We disagree with the State's assertion that “there was no violation of the exclusionary [sic] rule,” and hold that what occurred in this case was a clear circumvention of HRE Rule 615. There was nothing wrong with the prosecuting attorney conferring with Officer Hoopii before the commencement of his cross-examination. However, Reuther should not have been permitted to be present at the conference where she overheard the entire conversation between the prosecuting attorney and Officer Hoopii..”
The rule is silent regarding the appropriate penalty in case of noncompliance with a sequestration order. See Commentary to HRE Rule 615. However, the supreme court has stated that “the sanctions which a court chooses to attach to the violation of its [sequestration] order is a matter within the discretion of the court.”

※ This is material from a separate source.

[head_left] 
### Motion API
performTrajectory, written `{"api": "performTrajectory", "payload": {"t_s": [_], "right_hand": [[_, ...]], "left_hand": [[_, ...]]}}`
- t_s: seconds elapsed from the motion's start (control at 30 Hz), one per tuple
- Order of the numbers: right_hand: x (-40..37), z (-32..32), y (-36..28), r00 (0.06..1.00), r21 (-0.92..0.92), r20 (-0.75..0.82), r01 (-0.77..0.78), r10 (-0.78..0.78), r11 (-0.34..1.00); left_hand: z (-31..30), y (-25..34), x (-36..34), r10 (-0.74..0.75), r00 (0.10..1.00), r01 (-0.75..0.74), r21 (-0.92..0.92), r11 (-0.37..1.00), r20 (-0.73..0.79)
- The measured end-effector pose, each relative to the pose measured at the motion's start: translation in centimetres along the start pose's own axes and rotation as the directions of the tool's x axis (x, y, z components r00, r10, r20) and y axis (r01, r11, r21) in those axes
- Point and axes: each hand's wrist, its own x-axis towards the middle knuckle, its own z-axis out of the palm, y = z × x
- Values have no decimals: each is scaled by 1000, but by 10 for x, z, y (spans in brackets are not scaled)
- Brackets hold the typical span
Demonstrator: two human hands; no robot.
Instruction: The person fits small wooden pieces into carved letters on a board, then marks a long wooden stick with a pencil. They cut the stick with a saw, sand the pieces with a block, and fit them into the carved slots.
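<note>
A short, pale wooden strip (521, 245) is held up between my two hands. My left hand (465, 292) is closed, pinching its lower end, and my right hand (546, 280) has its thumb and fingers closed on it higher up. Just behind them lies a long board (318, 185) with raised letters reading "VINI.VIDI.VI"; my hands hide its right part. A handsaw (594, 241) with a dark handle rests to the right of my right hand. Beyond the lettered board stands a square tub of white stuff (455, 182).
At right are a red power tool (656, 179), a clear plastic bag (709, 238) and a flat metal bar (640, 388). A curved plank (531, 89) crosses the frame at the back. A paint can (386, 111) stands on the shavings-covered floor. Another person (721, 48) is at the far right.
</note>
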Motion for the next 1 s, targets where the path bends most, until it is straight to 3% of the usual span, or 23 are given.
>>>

Here, Defendant has failed to show that he was prejudiced or that the trial court abused its discretion. A review of the record discloses that Reuther did not shape her testimony to conform to that of Officer Hoopii. The inconsistencies in the testimony of those two witnesses which defense counsel highlighted to the jury in his opening statement remained after both witnesses testified. The jurors heard Reuther's testimony on cross-examination about the conference between the prosecuting attorney and Officer Hoopii in the presence of Reuther. Also, although the closing arguments to the jury were not transcribed, we may reasonably presume that defense counsel discussed the alleged connivance of the prosecuting attorney and the State witnesses which he unveiled through cross-examination.
Accordingly, we hold that the violation of the sequestration order under HRE Rule 615 was harmless and the trial court did not abuse its discretion in denying Defendant's motion for mistrial and motion to strike Reuther's testimony....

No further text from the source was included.